Does anyone know an effective way to remove duct tape residue? I have a car I bought that has a tear in it and the previous owner put black duct tape over the tear. The tape is coming off and I can see the white stick um underneath. The top is original that I would like to keep if at all possible. This is the only problem with the top. The tear is about 6 or 7 inches but the tape is about 10 inches long. Not sure if the tear is repairable the proper way if the stick um is removed, but I would like to try anyway. So, any ideas would be greatly appreciated.

Thanks,
Willis


Top of pagePrevious messageNext messageBottom of page Link to this message  By Mark Strange on Saturday, April 19, 2014 - 09:53 am:

This works well.

3m_remover

Second choice would be "goo gone".


Top of pagePrevious messageNext messageBottom of page Link to this message  By A. J. "Art" Bell on Saturday, April 19, 2014 - 10:46 am:

I had a bunch of aluminum parts taped together that had been out
in the weather for a long time, Attempting to remove the layers of
duct tape left the glue and the strands of fibre stuck firmly to the parts.
My usual methods of WD40, gasoline or camp gas had no effect on it,
so tried a squirt of Vandalism Remover and it came right off.
Not sure of the brand name or if it would make a mess of porous material,
but had previously used it sparingly on hard plastic and had no problems.


Top of pagePrevious messageNext messageBottom of page Link to this message  By Ken Todd on Saturday, April 19, 2014 - 10:48 am:

Solvo-plast (sp?) as used in hospitals for bandage residue removal is another option. It's potent, comes in a glass bottle.
There's also "Goof-off", and how about laquer thinner?


Top of pagePrevious messageNext messageBottom of page Link to this message  By Terry Woods, Richmond, Texas on Saturday, April 19, 2014 - 12:03 pm:

Also, "Goo B Gone", also. Its supposedly citrus based.


Top of pagePrevious messageNext messageBottom of page Link to this message  By Erik Johnson on Saturday, April 19, 2014 - 01:39 pm:

If the tape is still on the top, take a hair drier and heat it as you slowly remove it. It should be easier to remove and more residue will remain on the tape instead of the surface.

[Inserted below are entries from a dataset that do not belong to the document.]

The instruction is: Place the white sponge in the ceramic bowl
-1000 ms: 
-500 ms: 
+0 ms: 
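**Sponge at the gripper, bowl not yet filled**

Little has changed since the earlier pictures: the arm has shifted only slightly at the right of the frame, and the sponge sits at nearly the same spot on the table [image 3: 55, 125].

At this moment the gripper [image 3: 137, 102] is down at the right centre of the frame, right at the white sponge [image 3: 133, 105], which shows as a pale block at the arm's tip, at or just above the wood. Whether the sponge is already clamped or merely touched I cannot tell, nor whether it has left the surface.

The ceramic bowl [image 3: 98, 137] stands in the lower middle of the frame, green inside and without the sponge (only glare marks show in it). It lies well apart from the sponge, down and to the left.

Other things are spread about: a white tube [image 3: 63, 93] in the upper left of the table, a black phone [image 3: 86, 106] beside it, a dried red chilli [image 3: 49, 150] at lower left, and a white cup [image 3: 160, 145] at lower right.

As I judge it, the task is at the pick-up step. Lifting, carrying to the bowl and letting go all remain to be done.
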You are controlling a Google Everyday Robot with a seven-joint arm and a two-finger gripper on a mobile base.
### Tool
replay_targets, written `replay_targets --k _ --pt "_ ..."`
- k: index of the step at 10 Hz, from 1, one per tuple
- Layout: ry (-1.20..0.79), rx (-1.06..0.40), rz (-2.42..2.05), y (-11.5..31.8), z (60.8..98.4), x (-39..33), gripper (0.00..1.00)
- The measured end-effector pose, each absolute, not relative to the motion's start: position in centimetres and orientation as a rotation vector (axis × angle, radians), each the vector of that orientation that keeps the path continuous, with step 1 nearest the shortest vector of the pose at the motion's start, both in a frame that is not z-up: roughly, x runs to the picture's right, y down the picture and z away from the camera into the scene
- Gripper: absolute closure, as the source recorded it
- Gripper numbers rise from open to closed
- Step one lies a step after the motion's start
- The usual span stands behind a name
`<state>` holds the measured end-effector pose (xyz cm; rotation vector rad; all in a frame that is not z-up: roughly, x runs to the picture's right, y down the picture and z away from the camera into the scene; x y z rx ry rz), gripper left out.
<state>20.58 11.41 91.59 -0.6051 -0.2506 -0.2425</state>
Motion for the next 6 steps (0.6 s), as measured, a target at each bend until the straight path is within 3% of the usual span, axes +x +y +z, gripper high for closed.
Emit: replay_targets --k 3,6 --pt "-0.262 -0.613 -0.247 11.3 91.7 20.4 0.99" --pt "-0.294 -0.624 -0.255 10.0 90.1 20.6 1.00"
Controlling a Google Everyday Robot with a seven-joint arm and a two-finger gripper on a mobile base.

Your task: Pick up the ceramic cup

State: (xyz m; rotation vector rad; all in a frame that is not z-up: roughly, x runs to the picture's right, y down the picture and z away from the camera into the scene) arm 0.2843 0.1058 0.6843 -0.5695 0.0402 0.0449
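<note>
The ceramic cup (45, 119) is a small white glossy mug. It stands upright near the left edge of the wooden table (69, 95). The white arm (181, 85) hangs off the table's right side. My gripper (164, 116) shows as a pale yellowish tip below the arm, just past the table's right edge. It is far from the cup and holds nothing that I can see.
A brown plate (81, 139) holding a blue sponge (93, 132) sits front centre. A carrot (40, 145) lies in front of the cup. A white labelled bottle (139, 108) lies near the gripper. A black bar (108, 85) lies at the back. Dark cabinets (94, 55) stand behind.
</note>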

I've found the denatured alcohol usually works best to remove tape and price tag residue without hurting the surface.

Acetone works too but it's more aggressive and, depending on the material, can harm the surface.


Top of pagePrevious messageNext messageBottom of page Link to this message  By Steve Jelf, Parkerfield KS on Saturday, April 19, 2014 - 02:35 pm:

Lacquer thinner may work, but it also may damage some painted surfaces. Whatever you use, try it first in some hidden spot to be sure it won't hurt anything.


Top of pagePrevious messageNext messageBottom of page Link to this message  By Erich Bruckner, Vancouver, WA on Saturday, April 19, 2014 - 02:40 pm:

VM&P Naptha or "Goof-Off" should work too.


Top of pagePrevious messageNext messageBottom of page Link to this message  By Allan Richard Bennett on Saturday, April 19, 2014 - 06:52 pm:

Or eucalyptus oil.

Allan from down under.


Top of pagePrevious messageNext messageBottom of page Link to this message  By Tim Wrenn on Saturday, April 19, 2014 - 07:13 pm:

Sometimes good ol' Acetone will work without damaging surfaces, and evaporates quickly leaving no residue.


Top of pagePrevious messageNext messageBottom of page Link to this message  By Hal Davis-SE Georgia on Saturday, April 19, 2014 - 07:18 pm:

I have a variety of solvents in the shop. It's amazing how some cut some things and other cut other things the first ones wouldn't touch. If it's on something I'm afraid the solvent may damage, I carefully try it in a small un-noticeable spot. My 'collection' includes naphtha, mineral spirits, turpentine, denatured alcohol, acetone, lacquer thinner, enamel reducer, Zippo lighter fluid, the 3M stuff pictured above and probably some others I can't remember off the bat. I think someone already suggested it, but for the tape residue, I would probably start with the naphtha.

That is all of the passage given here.